Geopolitical Conflict Upends Global Interest Rate Expectations
The ongoing war in Iran has fundamentally reshaped the global monetary policy landscape, with investors now anticipating interest rate hikes across advanced economies including Canada, where policymakers were previously expected to maintain a holding pattern. This dramatic shift comes as soaring energy prices threaten to reignite inflationary pressures worldwide.
Bank of Canada Rate Hike Probability Reaches Certainty
Market expectations have undergone a complete reversal, with investors now expressing 100 percent certainty that the Bank of Canada will implement interest rate increases at its final meeting of 2026. Furthermore, probability assessments have surged to more than 50 percent for a September rate hike and exceeded 80 percent for an October increase, according to recent trading data.
"Policy expectations have ratcheted higher across the advanced economies, reflecting a sharp jump in global inflation fears," stated Karl Schamotta, chief currency strategist at Corpay Currency Research, in a recent analytical note.
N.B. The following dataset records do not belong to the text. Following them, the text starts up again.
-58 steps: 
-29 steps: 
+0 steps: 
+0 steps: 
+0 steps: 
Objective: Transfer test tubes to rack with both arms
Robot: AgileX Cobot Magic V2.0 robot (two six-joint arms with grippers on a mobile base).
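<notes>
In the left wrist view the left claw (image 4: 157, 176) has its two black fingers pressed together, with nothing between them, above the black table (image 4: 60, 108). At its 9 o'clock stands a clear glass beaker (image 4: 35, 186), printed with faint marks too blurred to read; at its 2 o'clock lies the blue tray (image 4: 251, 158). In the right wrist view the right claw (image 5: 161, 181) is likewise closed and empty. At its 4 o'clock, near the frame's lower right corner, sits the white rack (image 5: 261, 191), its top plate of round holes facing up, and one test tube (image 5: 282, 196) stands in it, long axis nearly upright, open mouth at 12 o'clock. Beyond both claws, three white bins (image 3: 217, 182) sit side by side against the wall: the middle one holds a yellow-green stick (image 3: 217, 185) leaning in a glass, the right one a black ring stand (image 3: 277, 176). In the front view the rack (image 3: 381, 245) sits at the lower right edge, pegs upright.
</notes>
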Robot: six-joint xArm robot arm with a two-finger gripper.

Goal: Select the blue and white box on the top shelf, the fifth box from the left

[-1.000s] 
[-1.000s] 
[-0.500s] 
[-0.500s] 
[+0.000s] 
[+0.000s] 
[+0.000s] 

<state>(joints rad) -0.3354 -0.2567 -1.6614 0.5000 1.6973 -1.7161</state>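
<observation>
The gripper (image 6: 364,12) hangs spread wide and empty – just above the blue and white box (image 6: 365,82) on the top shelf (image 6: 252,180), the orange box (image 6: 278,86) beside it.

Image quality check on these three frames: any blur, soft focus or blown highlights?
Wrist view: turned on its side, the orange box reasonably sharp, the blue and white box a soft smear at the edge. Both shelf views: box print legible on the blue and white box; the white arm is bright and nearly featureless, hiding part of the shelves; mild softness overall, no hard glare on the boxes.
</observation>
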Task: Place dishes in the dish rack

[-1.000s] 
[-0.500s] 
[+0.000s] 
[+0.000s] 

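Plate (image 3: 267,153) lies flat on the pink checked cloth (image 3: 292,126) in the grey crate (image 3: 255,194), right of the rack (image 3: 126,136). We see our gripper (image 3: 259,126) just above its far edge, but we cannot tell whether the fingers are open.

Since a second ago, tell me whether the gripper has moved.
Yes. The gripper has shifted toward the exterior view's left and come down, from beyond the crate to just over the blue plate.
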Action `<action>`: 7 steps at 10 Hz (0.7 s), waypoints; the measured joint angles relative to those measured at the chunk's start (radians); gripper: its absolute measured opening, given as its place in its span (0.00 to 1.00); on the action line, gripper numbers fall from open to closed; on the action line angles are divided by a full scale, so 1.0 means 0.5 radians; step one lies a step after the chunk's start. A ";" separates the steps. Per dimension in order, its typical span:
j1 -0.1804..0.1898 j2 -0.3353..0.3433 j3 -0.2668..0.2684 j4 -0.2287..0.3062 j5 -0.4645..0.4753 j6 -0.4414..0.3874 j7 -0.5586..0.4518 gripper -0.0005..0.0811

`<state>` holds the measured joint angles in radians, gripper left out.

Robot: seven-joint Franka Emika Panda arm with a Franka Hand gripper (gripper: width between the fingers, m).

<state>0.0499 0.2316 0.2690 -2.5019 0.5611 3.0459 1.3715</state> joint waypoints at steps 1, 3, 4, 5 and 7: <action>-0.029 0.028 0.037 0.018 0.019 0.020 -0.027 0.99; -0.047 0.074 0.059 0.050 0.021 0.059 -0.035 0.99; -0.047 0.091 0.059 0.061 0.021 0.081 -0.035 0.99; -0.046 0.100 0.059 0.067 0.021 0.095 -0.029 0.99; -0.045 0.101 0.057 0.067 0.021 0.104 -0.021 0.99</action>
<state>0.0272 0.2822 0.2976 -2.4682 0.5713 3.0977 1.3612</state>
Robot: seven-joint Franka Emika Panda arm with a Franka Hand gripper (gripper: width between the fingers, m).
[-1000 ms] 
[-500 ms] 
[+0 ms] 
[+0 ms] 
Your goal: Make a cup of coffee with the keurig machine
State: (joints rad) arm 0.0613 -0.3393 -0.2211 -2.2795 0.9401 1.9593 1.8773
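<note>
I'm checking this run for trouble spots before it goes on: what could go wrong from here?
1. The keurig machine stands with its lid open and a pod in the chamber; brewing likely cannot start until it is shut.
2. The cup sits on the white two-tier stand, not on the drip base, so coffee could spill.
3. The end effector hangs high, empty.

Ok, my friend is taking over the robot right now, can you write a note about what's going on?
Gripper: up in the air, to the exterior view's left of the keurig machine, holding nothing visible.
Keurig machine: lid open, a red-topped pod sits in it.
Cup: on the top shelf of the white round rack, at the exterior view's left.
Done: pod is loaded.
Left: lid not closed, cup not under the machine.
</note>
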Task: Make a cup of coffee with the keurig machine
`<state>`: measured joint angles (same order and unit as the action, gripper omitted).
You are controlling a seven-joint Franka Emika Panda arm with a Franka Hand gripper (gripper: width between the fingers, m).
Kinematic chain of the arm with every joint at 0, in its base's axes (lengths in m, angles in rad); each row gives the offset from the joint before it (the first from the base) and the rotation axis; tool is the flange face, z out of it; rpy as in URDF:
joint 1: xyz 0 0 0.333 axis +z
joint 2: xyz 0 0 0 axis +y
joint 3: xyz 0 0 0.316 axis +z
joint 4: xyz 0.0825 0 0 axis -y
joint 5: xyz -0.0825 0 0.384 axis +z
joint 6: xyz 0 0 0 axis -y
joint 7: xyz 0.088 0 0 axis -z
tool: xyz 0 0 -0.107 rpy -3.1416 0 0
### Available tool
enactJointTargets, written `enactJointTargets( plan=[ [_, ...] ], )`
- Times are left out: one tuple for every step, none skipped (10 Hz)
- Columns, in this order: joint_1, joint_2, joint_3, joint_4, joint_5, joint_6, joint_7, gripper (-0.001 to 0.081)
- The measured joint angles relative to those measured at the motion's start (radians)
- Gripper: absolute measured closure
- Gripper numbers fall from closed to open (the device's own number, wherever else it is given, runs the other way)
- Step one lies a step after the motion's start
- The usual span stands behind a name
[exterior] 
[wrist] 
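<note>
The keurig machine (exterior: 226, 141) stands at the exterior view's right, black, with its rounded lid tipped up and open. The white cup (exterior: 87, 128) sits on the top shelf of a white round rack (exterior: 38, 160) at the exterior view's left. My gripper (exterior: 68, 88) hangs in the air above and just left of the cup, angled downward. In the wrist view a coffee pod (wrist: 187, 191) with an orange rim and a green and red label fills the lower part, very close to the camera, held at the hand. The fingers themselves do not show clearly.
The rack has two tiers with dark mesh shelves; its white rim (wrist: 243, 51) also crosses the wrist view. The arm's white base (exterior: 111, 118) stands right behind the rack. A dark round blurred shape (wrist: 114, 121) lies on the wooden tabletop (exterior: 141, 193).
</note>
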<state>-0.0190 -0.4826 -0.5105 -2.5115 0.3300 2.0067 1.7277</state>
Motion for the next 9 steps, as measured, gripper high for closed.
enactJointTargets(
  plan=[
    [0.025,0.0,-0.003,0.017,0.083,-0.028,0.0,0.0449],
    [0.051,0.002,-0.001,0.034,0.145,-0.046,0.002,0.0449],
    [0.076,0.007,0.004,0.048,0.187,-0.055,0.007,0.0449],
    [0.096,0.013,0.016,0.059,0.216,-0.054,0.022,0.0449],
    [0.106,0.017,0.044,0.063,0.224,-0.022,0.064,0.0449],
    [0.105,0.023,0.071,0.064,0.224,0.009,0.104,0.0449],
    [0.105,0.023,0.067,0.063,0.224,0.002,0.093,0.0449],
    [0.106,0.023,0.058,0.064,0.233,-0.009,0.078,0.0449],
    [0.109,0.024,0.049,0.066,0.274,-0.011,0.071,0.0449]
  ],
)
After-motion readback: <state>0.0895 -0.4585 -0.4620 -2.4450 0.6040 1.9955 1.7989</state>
Energy Price Surge Fuels Inflation Concerns
The primary catalyst for this monetary policy reassessment stems from dramatic increases in global energy prices following the closure of the Iranian-controlled Strait of Hormuz. This critical maritime passage facilitates approximately one-fifth of the world's seaborne oil transportation.
West Texas Intermediate crude, the North American benchmark, and Brent crude, the European standard, both surpassed the psychologically significant threshold of US$100 per barrel recently, representing increases of 50 percent and 45 percent respectively since early March.
These energy price levels haven't been observed since Russia's invasion of Ukraine in 2022, creating renewed inflationary pressures that central banks must now confront.
Global Central Banks Face New Reality
Prior to the outbreak of hostilities in Iran, most market participants anticipated that the Bank of Canada would maintain its current policy rate of 2.5 percent well into the coming year. Similarly, the European Central Bank was expected to hold rates steady, while the Bank of England was considered more likely to implement cuts rather than increases.
This landscape has transformed completely, with mounting speculation that both the European Central Bank and Bank of England may now be compelled to raise interest rates to combat inflationary pressures stemming from the energy crisis.
Economic Consequences Already Materializing
The impact of rising energy costs is already evident in Canadian consumer markets. According to data from Kalibrate Technologies Ltd., which monitors petroleum industry pricing, the average price for a litre of regular gasoline increased to $1.56 from $1.42 in late February.
"The spike in oil prices has rekindled inflation risks and is now threatening global growth outlook," warned Douglas Porter, chief economist at BMO Economics, in a recent research note.
Joe Brusuelas, chief economist at RSM US LLP, emphasized the fundamental importance of energy costs to global industrial systems: "With the Strait of Hormuz effectively closed, the current shock represents a critical supply problem for the oil and natural gas that sustain global industrial operations."
He further noted that the effects of escalating oil prices are already permeating transportation, manufacturing, metals, and food industries worldwide, with rising costs potentially eroding corporate earnings and affecting consumption patterns.
Broader Economic Implications
Schamotta highlighted the dual economic threat posed by sustained high oil prices, noting that levels above US$100 per barrel typically suppress demand while simultaneously increasing borrowing costs, creating a significant "drag on the world economy."
This combination of factors presents central bankers with a complex policy dilemma: how to address resurgent inflation without excessively constraining economic growth during a period of geopolitical uncertainty and supply chain disruption.